═════ SOURCE MATERIAL ═════
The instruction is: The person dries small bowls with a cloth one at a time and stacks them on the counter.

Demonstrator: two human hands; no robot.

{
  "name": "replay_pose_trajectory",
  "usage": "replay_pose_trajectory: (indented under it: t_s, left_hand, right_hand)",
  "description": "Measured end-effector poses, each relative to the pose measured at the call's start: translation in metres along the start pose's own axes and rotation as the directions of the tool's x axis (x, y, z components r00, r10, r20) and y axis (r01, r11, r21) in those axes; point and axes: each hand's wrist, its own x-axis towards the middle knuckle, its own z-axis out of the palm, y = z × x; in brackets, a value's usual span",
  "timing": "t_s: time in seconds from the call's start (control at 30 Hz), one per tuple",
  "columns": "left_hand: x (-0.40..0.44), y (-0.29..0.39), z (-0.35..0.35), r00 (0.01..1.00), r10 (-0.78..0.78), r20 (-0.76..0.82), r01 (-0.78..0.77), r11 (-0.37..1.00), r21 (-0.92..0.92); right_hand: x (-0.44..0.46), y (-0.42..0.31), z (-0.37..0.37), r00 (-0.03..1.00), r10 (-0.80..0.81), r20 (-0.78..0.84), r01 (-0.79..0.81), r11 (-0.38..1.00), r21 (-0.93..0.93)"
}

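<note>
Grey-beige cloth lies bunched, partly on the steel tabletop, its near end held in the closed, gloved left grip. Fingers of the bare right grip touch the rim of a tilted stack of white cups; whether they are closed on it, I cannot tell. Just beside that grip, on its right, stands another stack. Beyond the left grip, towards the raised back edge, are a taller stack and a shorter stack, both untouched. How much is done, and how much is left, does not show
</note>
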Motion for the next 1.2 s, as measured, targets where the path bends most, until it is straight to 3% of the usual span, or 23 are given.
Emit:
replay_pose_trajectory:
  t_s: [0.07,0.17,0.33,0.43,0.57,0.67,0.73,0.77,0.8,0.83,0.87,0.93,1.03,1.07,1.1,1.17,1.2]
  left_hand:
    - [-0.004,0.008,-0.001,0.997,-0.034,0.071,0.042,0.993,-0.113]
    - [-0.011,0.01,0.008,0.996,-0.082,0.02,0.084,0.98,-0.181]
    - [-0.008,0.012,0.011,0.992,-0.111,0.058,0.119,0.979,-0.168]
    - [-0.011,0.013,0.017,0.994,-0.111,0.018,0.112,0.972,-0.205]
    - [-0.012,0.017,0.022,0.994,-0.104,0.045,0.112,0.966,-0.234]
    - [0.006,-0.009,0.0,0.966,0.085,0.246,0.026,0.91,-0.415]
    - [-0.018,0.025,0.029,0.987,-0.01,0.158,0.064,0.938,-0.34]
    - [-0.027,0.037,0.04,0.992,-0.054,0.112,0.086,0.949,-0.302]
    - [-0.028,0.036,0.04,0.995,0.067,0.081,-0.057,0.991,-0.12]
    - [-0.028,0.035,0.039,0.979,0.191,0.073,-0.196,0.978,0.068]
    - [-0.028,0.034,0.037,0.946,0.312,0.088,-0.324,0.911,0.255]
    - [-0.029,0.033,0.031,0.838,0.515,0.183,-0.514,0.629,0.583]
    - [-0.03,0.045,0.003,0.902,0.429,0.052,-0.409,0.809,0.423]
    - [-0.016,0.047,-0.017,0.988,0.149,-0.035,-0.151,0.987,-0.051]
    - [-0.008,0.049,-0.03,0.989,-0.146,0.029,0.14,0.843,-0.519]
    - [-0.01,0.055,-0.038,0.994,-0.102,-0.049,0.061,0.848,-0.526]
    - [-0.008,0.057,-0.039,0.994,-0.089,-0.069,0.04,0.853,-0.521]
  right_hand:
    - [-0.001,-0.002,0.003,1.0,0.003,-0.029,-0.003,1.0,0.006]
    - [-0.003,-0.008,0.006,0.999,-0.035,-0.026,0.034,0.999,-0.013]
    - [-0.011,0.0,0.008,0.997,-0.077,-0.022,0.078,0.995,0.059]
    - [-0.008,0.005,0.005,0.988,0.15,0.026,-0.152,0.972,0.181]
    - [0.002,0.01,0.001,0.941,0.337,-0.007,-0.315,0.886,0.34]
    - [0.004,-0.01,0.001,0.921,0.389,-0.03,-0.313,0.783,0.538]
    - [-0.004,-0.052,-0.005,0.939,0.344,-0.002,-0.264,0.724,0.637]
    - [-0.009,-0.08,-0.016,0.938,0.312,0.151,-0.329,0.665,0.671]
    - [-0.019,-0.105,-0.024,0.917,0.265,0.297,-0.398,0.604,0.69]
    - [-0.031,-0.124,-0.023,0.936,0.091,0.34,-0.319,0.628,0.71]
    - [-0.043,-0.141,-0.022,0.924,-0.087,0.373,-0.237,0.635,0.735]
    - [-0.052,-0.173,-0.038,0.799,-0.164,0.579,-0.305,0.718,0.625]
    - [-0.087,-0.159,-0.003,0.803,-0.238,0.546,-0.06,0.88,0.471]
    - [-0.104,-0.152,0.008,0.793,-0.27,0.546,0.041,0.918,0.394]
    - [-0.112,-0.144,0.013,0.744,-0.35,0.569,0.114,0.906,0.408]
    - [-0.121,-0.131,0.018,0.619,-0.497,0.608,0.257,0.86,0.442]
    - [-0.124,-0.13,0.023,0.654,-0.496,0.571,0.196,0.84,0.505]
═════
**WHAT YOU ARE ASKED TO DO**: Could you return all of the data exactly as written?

**OUTPUT OF THE EXERCISE**:
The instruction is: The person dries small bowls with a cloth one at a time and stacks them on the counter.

Demonstrator: two human hands; no robot.

{
  "name": "replay_pose_trajectory",
  "usage": "replay_pose_trajectory: (indented under it: t_s, left_hand, right_hand)",
  "description": "Measured end-effector poses, each relative to the pose measured at the call's start: translation in metres along the start pose's own axes and rotation as the directions of the tool's x axis (x, y, z components r00, r10, r20) and y axis (r01, r11, r21) in those axes; point and axes: each hand's wrist, its own x-axis towards the middle knuckle, its own z-axis out of the palm, y = z × x; in brackets, a value's usual span",
  "timing": "t_s: time in seconds from the call's start (control at 30 Hz), one per tuple",
  "columns": "left_hand: x (-0.40..0.44), y (-0.29..0.39), z (-0.35..0.35), r00 (0.01..1.00), r10 (-0.78..0.78), r20 (-0.76..0.82), r01 (-0.78..0.77), r11 (-0.37..1.00), r21 (-0.92..0.92); right_hand: x (-0.44..0.46), y (-0.42..0.31), z (-0.37..0.37), r00 (-0.03..1.00), r10 (-0.80..0.81), r20 (-0.78..0.84), r01 (-0.79..0.81), r11 (-0.38..1.00), r21 (-0.93..0.93)"
}

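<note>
Grey-beige cloth lies bunched, partly on the steel tabletop, its near end held in the closed, gloved left grip. Fingers of the bare right grip touch the rim of a tilted stack of white cups; whether they are closed on it, I cannot tell. Just beside that grip, on its right, stands another stack. Beyond the left grip, towards the raised back edge, are a taller stack and a shorter stack, both untouched. How much is done, and how much is left, does not show
</note>
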Motion for the next 1.2 s, as measured, targets where the path bends most, until it is straight to 3% of the usual span, or 23 are given.
Emit:
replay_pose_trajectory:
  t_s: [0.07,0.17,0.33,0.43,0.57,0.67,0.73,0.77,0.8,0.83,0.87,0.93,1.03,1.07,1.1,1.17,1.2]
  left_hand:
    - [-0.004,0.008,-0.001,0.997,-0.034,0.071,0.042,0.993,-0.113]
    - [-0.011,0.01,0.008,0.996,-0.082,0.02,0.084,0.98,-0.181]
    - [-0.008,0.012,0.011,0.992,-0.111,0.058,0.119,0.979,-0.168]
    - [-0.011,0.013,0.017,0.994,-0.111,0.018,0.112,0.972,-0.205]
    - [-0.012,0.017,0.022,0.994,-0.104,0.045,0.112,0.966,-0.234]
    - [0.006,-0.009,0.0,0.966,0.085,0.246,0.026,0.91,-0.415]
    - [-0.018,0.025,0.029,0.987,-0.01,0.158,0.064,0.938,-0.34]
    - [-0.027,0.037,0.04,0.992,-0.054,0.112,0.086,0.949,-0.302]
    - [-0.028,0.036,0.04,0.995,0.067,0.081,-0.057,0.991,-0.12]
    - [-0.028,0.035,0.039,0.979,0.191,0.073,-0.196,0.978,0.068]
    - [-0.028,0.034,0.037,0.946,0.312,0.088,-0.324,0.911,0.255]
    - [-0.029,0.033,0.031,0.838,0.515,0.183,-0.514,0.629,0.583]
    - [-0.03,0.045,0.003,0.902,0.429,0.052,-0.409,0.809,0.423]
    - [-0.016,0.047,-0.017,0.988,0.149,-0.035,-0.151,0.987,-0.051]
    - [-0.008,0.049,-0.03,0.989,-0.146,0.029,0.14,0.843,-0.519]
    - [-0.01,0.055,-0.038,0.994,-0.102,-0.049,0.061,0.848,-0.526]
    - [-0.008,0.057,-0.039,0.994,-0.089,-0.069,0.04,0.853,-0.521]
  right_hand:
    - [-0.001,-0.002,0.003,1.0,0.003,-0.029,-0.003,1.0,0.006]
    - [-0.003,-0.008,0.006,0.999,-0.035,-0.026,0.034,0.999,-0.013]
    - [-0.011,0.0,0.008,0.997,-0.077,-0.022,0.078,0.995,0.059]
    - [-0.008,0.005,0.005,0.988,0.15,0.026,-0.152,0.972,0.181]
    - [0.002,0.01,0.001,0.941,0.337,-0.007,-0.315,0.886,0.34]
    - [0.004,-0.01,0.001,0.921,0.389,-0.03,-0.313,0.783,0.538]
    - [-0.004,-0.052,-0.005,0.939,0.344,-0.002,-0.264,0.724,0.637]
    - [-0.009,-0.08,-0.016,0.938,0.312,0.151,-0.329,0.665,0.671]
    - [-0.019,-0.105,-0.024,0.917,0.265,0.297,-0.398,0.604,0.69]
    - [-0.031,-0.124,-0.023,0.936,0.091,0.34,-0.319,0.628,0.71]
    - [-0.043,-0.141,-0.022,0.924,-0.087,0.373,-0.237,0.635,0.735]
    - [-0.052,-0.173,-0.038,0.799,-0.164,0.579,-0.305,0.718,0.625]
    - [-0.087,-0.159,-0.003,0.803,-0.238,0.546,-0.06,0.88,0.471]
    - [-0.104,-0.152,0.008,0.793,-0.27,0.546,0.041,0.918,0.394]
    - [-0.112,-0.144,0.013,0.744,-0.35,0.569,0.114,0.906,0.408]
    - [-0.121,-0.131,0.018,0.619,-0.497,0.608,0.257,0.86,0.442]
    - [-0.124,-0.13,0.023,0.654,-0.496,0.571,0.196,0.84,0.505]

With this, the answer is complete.